One potential approach to normalize hippocampal activity may be to target γ-aminobutyric acid type A receptors containing the α5 subunit (α5GABA_ARs), which have a well-characterized expression profile, and are primarily expressed within the hippocampal formation [31,32]. Recent studies have demonstrated that positive allosteric modulators (PAMs), selective for α5GABA_ARs, can produce a host of beneficial effects, including antidepressant, anxiolytic, procognitive [33,34], and antipsychotic-like effects [28,35]. Specifically, α5-PAMs have been shown to restore aberrant dopamine neuron activity in two different animal models used to study psychosis [28,35]; however, these antipsychotic-like effects appear to be dependent on the extrasynaptic location of α5GABA_AR (extrasynaptic versus synaptic [36].
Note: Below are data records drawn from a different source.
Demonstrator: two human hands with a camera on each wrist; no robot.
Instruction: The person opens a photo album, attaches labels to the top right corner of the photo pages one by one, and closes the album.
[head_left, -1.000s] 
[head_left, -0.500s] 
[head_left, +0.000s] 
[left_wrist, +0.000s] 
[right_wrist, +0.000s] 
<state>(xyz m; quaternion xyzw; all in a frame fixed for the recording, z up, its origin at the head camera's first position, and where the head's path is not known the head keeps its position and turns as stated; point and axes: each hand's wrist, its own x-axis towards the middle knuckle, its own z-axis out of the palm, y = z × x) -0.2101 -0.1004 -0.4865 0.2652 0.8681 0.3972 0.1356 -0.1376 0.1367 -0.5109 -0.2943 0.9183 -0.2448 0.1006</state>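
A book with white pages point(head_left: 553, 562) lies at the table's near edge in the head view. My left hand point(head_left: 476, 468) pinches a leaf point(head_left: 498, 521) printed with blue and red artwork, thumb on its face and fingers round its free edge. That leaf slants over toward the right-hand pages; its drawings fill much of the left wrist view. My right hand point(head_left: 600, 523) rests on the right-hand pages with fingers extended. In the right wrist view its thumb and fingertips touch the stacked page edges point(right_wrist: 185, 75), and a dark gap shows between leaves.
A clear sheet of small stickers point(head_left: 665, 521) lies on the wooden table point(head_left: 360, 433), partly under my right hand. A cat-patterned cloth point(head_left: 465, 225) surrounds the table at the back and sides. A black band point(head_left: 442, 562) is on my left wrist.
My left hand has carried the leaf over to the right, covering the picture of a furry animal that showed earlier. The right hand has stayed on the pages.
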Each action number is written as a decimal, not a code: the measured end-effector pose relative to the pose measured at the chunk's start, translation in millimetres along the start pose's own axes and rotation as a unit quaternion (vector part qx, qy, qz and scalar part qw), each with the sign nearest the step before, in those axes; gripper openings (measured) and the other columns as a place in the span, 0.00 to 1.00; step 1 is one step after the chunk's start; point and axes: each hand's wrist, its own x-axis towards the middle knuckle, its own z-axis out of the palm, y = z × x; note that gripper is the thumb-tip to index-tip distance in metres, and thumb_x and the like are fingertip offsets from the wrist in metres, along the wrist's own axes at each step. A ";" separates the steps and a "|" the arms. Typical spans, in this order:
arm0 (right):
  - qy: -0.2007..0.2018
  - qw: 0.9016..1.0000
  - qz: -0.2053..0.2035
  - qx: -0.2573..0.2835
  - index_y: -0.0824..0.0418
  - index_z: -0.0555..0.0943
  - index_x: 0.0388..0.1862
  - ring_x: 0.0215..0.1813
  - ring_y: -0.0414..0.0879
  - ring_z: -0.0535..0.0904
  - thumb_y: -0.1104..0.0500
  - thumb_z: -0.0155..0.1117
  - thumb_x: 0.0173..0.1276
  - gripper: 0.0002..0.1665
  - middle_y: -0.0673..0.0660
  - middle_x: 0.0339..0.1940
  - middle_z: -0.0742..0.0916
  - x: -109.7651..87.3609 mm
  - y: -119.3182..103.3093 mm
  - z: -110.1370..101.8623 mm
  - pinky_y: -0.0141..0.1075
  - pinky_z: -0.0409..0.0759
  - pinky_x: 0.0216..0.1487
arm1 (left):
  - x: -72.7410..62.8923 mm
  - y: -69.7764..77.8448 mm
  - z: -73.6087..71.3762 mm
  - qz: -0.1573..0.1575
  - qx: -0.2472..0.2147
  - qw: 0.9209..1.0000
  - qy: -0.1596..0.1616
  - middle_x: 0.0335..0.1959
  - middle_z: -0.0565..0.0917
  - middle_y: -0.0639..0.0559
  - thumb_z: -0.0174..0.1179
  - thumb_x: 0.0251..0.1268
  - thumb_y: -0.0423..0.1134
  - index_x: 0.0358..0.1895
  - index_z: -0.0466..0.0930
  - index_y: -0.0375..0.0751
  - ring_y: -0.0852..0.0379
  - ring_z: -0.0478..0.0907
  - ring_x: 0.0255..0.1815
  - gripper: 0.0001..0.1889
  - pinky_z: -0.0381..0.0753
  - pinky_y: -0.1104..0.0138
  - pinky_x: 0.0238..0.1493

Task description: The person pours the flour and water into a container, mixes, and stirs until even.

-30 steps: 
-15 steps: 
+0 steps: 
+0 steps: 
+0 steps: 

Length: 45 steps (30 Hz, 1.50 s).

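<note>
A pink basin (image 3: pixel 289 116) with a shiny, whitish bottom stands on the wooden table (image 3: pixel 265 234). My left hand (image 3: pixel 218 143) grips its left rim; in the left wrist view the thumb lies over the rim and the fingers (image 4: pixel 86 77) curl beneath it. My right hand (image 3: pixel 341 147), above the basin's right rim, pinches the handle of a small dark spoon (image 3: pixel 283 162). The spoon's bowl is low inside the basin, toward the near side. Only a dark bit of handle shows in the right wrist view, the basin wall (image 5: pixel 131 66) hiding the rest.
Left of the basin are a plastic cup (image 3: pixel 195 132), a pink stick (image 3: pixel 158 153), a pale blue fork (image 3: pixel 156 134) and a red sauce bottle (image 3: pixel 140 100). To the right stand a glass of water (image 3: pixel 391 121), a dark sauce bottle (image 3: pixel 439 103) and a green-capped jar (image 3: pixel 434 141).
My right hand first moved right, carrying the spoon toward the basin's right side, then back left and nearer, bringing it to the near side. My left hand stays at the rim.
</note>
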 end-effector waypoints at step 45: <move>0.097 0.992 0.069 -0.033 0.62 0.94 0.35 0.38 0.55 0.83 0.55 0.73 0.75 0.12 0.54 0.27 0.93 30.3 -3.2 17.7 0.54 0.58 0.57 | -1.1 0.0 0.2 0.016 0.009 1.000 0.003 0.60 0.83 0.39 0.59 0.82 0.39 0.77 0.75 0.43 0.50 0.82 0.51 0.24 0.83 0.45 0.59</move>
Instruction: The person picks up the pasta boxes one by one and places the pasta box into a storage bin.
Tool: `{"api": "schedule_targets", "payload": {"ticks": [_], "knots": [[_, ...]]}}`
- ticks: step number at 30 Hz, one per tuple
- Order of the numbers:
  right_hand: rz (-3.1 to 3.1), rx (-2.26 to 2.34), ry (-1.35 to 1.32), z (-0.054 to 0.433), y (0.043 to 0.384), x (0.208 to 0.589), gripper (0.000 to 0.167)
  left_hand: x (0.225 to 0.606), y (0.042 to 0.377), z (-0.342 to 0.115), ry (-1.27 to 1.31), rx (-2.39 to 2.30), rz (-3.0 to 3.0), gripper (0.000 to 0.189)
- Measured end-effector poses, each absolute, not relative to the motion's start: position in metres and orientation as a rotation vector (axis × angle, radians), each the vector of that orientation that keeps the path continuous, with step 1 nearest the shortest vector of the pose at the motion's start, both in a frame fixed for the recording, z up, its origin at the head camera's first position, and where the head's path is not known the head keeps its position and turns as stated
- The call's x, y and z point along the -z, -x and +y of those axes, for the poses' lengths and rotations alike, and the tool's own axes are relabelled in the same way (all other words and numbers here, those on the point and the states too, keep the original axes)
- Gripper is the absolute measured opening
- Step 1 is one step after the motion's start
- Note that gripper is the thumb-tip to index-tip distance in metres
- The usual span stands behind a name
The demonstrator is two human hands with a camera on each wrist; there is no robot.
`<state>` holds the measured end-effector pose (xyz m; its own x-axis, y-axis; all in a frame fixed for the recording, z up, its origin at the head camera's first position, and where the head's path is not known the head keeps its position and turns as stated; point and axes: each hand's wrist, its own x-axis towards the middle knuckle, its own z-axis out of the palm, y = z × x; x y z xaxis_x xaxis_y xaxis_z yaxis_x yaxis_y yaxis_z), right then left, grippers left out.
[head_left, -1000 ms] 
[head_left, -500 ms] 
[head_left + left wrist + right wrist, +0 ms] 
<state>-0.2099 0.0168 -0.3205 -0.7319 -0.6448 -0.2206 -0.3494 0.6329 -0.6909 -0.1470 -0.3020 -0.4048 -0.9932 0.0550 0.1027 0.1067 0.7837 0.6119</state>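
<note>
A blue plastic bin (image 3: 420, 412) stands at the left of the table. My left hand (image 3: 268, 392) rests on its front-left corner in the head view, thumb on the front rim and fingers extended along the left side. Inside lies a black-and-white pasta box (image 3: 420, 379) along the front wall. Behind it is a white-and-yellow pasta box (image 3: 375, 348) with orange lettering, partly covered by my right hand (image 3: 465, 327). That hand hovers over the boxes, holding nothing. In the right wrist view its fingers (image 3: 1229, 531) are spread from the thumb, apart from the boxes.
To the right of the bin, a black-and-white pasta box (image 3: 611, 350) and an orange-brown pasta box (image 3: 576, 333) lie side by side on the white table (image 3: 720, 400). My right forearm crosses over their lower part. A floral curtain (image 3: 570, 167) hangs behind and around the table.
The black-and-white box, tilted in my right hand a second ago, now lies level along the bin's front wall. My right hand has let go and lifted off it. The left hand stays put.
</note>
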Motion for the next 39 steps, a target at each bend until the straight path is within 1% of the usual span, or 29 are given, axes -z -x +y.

Periods of high neural activity, like those seen during seizures, have been shown to shunt hippocampal α5GABA_ARs into the synapse in vitro [37], where an α5-PAM may be less effective [36]. For these reasons, we examined whether α5GABA_ARs translocate into the synapse in the pilocarpine model used to study TLE, and investigated if an α5-PAM, GL-II-73, was able to restore dopamine system function, using in vivo electrophysiology. GL-II-73 has been characterized as a positive allosteric modulator at the GABA_A receptor, with priority affinity and efficacy at α5GABA_ARs [33]. Specifically, Ki values at the α5 subunit were shown to be 6 times more selective compared to α2, 11 times more compared to α1, and 12.5 times more compared to α3. Efficacy at α5GABA_ARs also showed PAM activity, showing preferential α5-PAM activity compared to other α-subunits, most importantly compared to α1. We observed a significant increase in VTA dopamine neuron activity following recurrent seizures, which was reversed by intra-vHipp administration of the α5-PAM, GL-II-73. We also found that pilocarpine- and saline-treated rats did not differ in their total or synaptic expression of α5GABA_ARs. These results suggest that restoring hippocampal inhibitory tone with GL-II-73 may have clinical utility for the treatment of psychosis associated with epilepsy. Taken together, these data provide a strong rationale that targeting GABAergic neurotransmission in the hippocampus may be a potential site of therapeutic intervention for the treatment of psychosis in patients with TLE.

2. Results

2.1. Pilocarpine-Induced Seizures Increased VTA Dopamine Neuron Population Activity, Which Was Reversed by GL-II-73

To establish a model of TLE in rodents [38,39], we unilaterally injected pilocarpine directly into the vHipp. A representative brain slice showing the cannula track is depicted in Figure 1A. Consistent with previous reports [40], we found that rats that received an intra-vHipp injection of pilocarpine had a significantly higher Racine rating compared to saline-treated controls (Figure 1B, t test; t = 11.29, p < 0.0001).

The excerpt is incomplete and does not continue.